Método Clínico Centrado na Pessoa: Abordagem Humanizada

PUC-PR Saúde - Pontifícia Universidade Católica do Paraná — Prova 2020

Enunciado

Segundo relatos dos Conselhos Regionais de Medicina, é cada vez maior o número de denúncias por prática médica inadequada. Desrespeito com colegas e pacientes, discriminação, mau atendimento e divergências nas condutas estão entre os principais temas de reclamações. O Método Clínico Centrado na pessoa (MCCP) é uma excelente ferramenta que pode ajudar o médico a abordar os casos de forma mais humana e personalizada. Segundo esse método, assinale a alternativa CORRETA.

Alternativas

  1. A) O MCCP sugere que se compreenda o entendimento que a pessoa tem sobre a doença e seu tratamento, bem como a expectativa com a função do médico nesse processo, além das repercussões da doença na vida da pessoa. Isso pode ser percebido com linguagem corporal e mensagem subliminar trazida na consulta.
  2. B) Contato visual com o paciente, escuta ativa, empatia, organização do tempo de consulta são estratégias fundamentais na condução da consulta. O MCCP sugere que o médico utilize perguntas rápidas e diretas para que otimize o tempo de atendimento e consiga uma melhor abordagem.
  3. C) O componente do MCCP “entender a pessoa como um todo” busca valorizar em primeiro lugar os recursos que a própria pessoa tem para lidar com sua patologia, para somente depois abordar o contexto domiciliar e comunitário, sendo indicado prioritariamente para pessoas com pouca rede de apoio.
  4. D) Um dos componentes do MCCP sugere que sejam dadas alternativas de tratamento e que o paciente decida sozinho como deverá ser feito, pois isso geraria maior aderência e autonomia.
  5. E) É cada vez maior o número de doentes crônicos atendidos na Atenção Primária a Saúde (APS).
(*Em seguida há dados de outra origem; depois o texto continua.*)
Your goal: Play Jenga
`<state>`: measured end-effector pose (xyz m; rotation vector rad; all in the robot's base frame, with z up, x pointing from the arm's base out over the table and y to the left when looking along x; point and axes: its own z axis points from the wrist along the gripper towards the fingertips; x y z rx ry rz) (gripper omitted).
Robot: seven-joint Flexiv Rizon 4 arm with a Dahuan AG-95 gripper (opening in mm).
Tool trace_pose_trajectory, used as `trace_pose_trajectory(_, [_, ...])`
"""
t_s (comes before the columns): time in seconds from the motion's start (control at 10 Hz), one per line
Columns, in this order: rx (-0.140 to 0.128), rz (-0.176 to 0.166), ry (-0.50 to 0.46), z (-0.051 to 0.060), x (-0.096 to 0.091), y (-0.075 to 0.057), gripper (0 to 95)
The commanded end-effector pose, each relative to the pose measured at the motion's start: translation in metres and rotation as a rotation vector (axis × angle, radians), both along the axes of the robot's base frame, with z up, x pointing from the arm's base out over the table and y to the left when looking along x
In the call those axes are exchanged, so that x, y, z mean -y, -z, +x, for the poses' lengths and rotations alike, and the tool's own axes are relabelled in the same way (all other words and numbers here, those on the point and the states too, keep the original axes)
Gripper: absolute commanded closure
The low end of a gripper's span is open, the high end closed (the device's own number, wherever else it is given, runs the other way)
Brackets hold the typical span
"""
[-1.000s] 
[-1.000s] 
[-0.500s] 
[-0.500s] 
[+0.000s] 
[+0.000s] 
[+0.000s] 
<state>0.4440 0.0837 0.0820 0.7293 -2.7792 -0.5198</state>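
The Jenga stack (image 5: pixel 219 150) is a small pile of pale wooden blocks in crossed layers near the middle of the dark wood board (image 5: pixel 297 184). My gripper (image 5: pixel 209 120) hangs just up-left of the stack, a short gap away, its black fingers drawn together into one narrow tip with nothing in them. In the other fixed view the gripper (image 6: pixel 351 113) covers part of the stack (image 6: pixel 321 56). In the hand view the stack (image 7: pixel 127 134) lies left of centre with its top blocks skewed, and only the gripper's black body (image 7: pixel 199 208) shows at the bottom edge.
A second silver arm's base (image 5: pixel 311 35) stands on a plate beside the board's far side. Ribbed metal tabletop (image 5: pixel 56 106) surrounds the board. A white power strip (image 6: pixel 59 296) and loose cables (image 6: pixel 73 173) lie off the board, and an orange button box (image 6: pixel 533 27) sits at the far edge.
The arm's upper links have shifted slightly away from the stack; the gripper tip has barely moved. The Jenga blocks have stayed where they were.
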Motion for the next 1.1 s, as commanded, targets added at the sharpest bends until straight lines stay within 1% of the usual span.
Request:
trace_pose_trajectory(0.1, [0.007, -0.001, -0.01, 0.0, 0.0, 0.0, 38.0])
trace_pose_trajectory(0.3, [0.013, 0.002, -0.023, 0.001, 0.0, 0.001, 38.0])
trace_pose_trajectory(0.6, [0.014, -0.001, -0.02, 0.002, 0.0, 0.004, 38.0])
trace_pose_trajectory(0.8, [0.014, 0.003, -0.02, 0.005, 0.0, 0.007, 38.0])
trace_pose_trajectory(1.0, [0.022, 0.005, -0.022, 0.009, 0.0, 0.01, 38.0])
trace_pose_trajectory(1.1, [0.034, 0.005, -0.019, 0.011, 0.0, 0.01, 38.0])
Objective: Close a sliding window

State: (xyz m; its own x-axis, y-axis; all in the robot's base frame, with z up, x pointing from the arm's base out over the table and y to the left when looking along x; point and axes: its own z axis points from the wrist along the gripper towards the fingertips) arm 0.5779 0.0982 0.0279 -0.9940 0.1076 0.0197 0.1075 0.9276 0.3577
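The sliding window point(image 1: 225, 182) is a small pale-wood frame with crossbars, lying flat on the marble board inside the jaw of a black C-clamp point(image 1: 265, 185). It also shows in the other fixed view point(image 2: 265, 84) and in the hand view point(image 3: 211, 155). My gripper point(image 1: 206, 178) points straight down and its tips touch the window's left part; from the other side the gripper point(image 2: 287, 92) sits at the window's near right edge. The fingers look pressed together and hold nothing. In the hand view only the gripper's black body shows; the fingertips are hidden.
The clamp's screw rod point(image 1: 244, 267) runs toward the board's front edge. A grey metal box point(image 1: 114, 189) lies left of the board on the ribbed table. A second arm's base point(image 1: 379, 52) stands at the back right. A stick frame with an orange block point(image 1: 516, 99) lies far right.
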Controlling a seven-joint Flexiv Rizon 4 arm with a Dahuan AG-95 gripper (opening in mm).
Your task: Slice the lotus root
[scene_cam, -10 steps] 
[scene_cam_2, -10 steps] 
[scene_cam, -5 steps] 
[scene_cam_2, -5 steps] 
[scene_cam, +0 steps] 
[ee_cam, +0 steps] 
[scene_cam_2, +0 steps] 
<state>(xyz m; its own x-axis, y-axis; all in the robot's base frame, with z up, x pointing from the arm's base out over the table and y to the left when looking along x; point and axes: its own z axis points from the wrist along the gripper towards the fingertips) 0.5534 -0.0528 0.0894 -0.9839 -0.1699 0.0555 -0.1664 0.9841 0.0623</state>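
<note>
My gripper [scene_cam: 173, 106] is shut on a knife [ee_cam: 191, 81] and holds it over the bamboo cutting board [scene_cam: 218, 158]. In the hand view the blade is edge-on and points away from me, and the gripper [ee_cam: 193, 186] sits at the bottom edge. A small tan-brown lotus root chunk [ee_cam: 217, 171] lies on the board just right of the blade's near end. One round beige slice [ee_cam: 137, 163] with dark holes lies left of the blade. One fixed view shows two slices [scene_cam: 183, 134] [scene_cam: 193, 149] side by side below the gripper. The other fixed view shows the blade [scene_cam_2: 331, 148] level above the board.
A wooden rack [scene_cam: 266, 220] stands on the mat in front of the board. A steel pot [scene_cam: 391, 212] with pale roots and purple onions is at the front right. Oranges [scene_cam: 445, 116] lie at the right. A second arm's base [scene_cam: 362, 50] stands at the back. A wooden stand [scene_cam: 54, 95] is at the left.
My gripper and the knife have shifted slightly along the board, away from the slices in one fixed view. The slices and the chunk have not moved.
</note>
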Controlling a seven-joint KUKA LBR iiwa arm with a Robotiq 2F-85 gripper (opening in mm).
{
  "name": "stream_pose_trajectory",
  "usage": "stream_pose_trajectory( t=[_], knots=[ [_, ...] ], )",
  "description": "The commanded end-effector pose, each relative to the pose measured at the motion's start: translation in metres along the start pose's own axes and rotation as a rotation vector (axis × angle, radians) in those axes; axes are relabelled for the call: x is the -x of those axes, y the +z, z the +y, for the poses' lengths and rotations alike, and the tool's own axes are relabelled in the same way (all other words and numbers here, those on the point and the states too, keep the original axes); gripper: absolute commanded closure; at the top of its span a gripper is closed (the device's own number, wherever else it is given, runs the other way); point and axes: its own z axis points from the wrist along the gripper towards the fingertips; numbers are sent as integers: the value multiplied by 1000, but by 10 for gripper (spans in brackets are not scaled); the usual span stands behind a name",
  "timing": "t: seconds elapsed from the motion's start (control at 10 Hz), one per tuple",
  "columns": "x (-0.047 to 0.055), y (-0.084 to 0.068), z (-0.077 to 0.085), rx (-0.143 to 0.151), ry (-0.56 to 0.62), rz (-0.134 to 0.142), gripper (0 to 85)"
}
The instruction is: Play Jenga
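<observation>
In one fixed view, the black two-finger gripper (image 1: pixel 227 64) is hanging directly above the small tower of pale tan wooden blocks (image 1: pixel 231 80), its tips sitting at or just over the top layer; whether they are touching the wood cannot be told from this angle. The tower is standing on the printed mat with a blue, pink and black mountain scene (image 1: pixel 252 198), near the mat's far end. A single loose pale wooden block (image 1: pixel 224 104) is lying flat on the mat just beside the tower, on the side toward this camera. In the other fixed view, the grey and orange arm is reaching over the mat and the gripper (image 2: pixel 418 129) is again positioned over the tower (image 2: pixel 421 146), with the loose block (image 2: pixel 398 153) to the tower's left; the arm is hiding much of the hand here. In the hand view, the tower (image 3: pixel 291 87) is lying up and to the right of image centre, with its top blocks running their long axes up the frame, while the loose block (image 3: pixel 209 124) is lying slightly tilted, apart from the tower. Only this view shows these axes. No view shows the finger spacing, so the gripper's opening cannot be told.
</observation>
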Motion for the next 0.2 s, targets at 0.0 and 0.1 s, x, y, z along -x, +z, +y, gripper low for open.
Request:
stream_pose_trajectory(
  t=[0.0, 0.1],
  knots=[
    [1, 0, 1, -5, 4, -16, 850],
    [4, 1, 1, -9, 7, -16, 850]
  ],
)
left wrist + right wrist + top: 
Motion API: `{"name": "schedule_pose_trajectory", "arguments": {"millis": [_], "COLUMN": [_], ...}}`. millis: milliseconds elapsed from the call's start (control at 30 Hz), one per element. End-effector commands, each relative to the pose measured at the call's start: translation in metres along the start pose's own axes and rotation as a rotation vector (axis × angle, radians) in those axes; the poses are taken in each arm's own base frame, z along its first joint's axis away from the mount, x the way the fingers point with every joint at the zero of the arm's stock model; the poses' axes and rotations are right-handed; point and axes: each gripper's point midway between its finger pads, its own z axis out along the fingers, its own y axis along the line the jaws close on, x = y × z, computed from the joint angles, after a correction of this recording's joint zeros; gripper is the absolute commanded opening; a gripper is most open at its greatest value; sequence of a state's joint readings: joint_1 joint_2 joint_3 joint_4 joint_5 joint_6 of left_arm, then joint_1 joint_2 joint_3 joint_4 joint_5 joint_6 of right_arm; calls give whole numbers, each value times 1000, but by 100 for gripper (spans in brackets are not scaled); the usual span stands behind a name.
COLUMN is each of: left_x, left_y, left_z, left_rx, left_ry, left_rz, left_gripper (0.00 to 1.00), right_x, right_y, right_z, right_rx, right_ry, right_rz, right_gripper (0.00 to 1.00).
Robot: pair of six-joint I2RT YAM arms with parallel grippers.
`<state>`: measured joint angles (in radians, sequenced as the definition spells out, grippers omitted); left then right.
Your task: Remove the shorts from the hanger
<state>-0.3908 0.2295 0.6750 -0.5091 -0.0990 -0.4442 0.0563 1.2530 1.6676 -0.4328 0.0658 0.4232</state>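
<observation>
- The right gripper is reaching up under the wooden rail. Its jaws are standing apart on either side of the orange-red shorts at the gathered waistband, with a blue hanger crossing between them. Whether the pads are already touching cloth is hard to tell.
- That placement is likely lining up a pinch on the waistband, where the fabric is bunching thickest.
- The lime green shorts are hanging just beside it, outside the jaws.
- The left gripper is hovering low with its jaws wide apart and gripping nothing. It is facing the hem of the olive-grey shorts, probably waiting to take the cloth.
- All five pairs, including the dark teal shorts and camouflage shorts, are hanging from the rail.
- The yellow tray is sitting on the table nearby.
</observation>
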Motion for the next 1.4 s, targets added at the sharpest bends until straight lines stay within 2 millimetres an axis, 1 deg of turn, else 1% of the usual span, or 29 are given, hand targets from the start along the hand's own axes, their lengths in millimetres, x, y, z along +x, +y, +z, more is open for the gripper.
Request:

Incorporar prevenção de doenças e promoção da saúde em consultas na APS é fundamental, mas a prática médica deve priorizar as ações curativas.

Pérola Clínica

MCCP → compreender a perspectiva do paciente sobre a doença, tratamento e impacto em sua vida.

Resumo-Chave

O Método Clínico Centrado na Pessoa (MCCP) vai além da doença, buscando entender a experiência do paciente, suas crenças, expectativas e o impacto da condição em sua vida. Isso promove uma abordagem mais humana e personalizada, melhorando a adesão ao tratamento e a satisfação.

Contexto Educacional

O Método Clínico Centrado na Pessoa (MCCP) representa uma evolução na prática médica, deslocando o foco exclusivo da doença para a pessoa que a vivencia. Essa abordagem humanizada reconhece que a saúde e a doença são experiências complexas, influenciadas por fatores biológicos, psicológicos e sociais, e que a perspectiva do paciente é central para um cuidado eficaz. Os pilares do MCCP incluem a exploração da doença e da experiência da doença, a compreensão da pessoa como um todo (contexto familiar, social, cultural), a busca por um terreno comum no plano de manejo (compartilhamento de decisões) e o fortalecimento da relação médico-paciente. A comunicação eficaz, a empatia e a escuta ativa são ferramentas indispensáveis nessa metodologia. A aplicação do MCCP resulta em maior satisfação do paciente, melhor adesão ao tratamento, redução de queixas e uma prática médica mais gratificante. Para residentes, dominar essa abordagem é fundamental para desenvolver habilidades clínicas e relacionais que transcendem o conhecimento técnico, preparando-os para os desafios da medicina contemporânea.

Perguntas Frequentes

Quais são os componentes essenciais do Método Clínico Centrado na Pessoa?

Os componentes incluem explorar a doença e a experiência da doença, entender a pessoa como um todo, encontrar um terreno comum para o plano de manejo e intensificar a relação médico-paciente.

Como o MCCP melhora a adesão ao tratamento?

Ao envolver o paciente na discussão do plano terapêutico, considerando suas crenças e expectativas, o MCCP aumenta a compreensão e o comprometimento do paciente, resultando em maior adesão.

Qual a importância da escuta ativa no MCCP?

A escuta ativa permite ao médico captar não apenas o que o paciente diz verbalmente, mas também suas preocupações não expressas e a comunicação não verbal, sendo crucial para entender a experiência da doença.